Gabon : cinq mois sans réseaux sociaux, une mesure qui interroge le pouvoir

Le 17 juillet marque un tournant : cinq mois se sont écoulés depuis la suspension des principaux réseaux sociaux au Gabon. Depuis l’annonce officielle de la Haute Autorité de la Communication datée du 17 février, l’accès aux plateformes numériques reste bloqué, sauf via l’utilisation d’un VPN. Initialement présentée comme une réponse temporaire aux discours de haine et à la désinformation, cette décision s’éternise sans perspective de levée, transformant une mesure d’urgence en une restriction durable. L’absence de calendrier clair pour un retour à la normale alimente les doutes sur la réelle volonté des autorités à rétablir la liberté numérique.

Cette coupure prolongée ne touche pas seulement les particuliers. Une grande partie de l’économie gabonaise, en particulier les acteurs du numérique, subit de plein fouet les conséquences de cette mesure. Les médias en ligne, les créateurs de contenus, les commerçants en ligne et les agences de communication, qui avaient fait des réseaux sociaux leur vitrine principale, voient leur activité paralysée. Dans un pays déjà marqué par un chômage endémique et une crise économique persistante, cette situation prive de nombreux Gabonais d’une source vitale de revenus. Même les institutions publiques et les ambassades, qui avaient massivement investi ces plateformes pour dialoguer avec les citoyens, se retrouvent aujourd’hui privées de cet outil devenu indispensable.

Un cadre juridique renforcé, mais une mesure toujours contestée

Les autorités gabonaises ont justifié cette suspension par l’absence de cadre légal adapté. Pourtant, en cinq mois, le gouvernement a adopté deux ordonnances majeures : l’une élargissant les prérogatives de la Haute Autorité de la Communication, l’autre encadrant spécifiquement l’usage des réseaux sociaux. Ces textes, validés par le Parlement, offrent désormais les outils nécessaires pour sanctionner les abus sans recourir à une interdiction générale. Alors, pourquoi maintenir cette restriction ? L’absence de calendrier précis pour un retour à la normale donne l’impression que cette mesure s’installe durablement, alimentant les critiques sur son caractère disproportionné.

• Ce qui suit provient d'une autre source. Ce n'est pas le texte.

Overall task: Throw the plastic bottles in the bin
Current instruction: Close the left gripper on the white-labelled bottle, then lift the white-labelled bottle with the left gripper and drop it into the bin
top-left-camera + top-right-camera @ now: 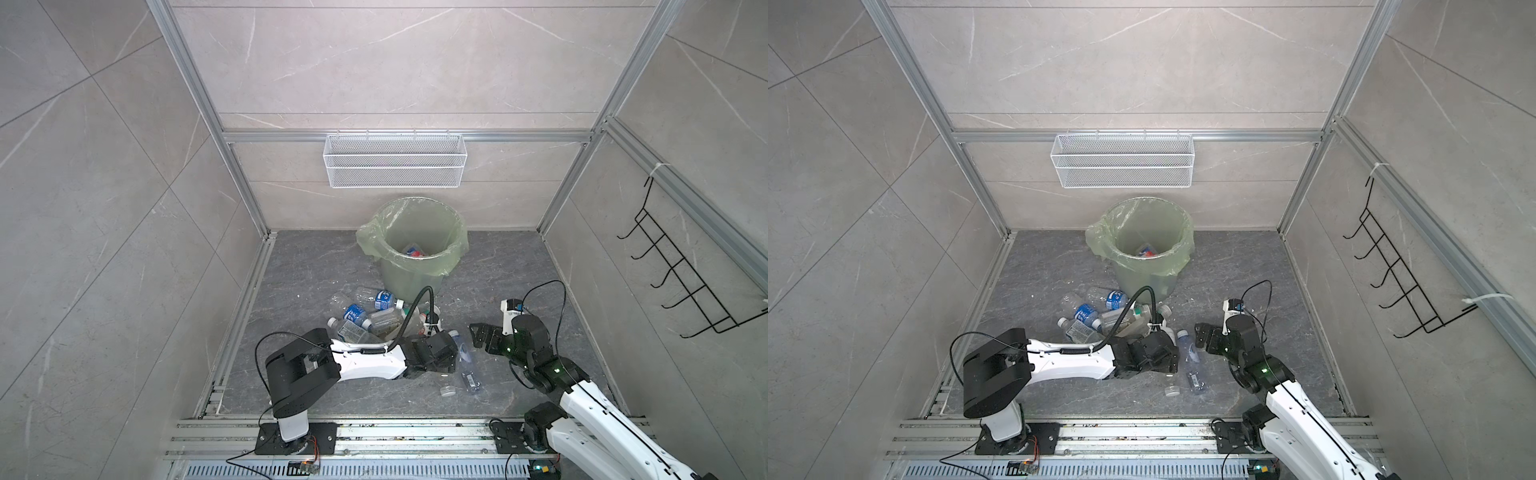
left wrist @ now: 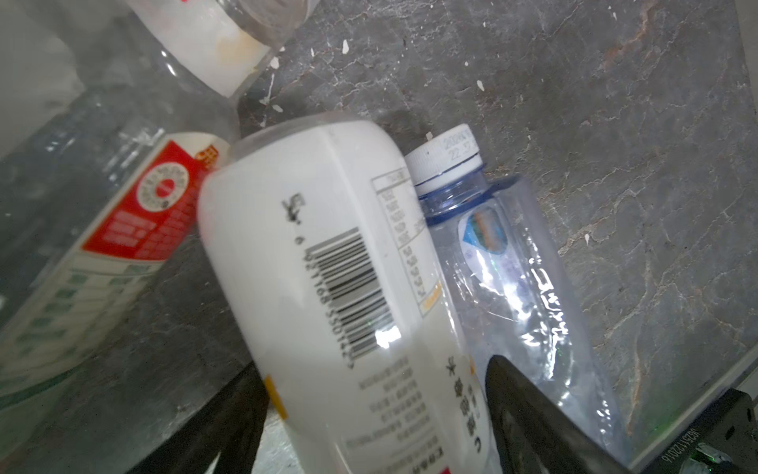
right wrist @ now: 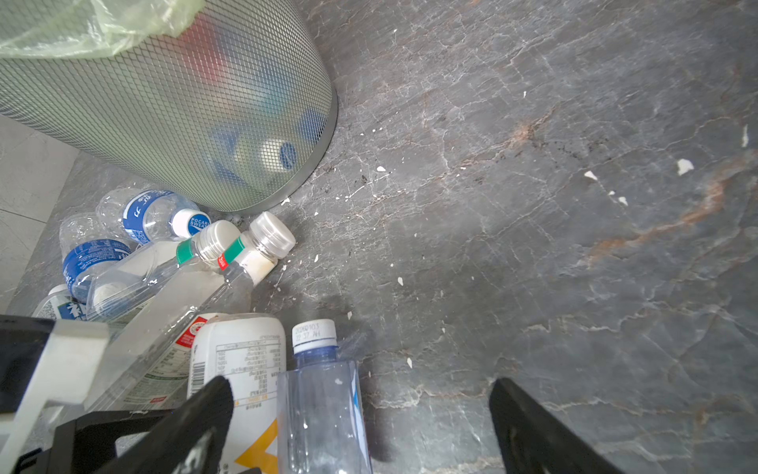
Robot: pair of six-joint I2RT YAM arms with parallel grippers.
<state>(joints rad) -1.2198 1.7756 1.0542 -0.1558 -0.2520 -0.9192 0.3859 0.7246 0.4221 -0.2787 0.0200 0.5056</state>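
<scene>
Between fingers [image 2: 517, 394] of left tool [image 2: 369, 369], white bottle [image 2: 320, 287] lying lengthwise (grip unclear); bin [image 1: 395, 272] sitting at its 12 o'clock; right tool [image 3: 361, 385] hovering open.

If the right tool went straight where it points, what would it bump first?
Probably the clear bottle with the white cap, just ahead of the open right tool; depth is unclear.

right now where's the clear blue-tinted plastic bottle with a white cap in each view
a top view: clear blue-tinted plastic bottle, lower centre
a top view: bottle, lower centre
left wrist: bottle, beside opaque white bottle
right wrist: bottle, same neighbour
shared landmark: left pincer alongside
</scene>
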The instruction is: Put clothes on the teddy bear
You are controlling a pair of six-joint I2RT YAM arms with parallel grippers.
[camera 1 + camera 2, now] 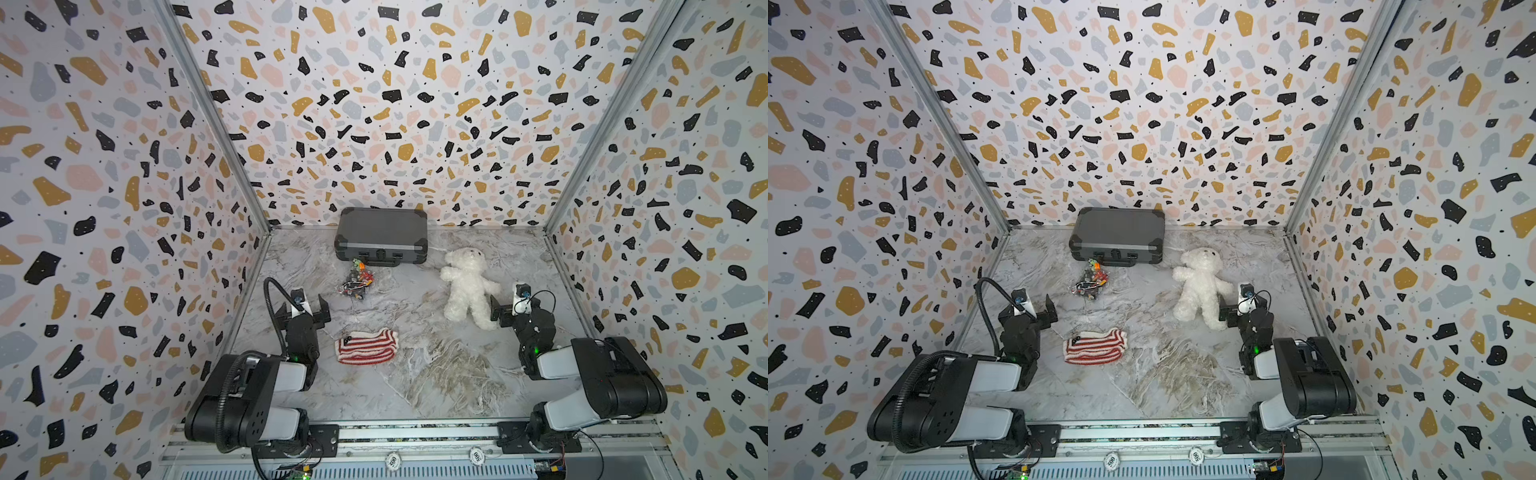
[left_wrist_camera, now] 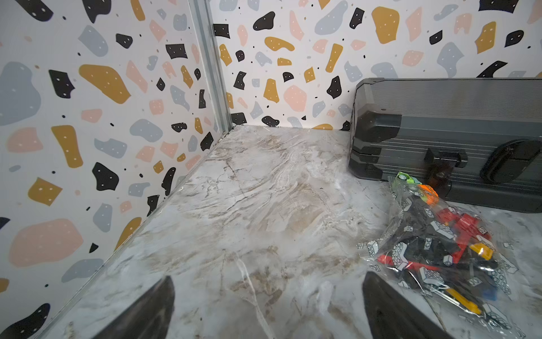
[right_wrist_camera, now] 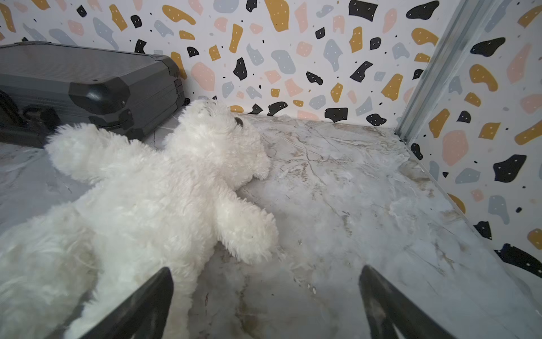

Libertés publiques en recul ?

Sur la scène politique, des voix s’élèvent pour dénoncer un recul des libertés. À l’Assemblée nationale, des députés comme Jean Gaspard Ntoutoume Ayi ont critiqué publiquement cette suspension. Dans les rues, de nombreux citoyens avouent hésiter à s’exprimer sur des sujets d’intérêt général, par crainte de représailles. Ce climat de prudence, voire de peur, interroge sur la santé démocratique du pays. Réguler l’espace numérique est une chose ; le maintenir sous cloche indéfiniment en est une autre. Une démocratie se construit sur des règles transparentes, des institutions solides et des libertés protégées.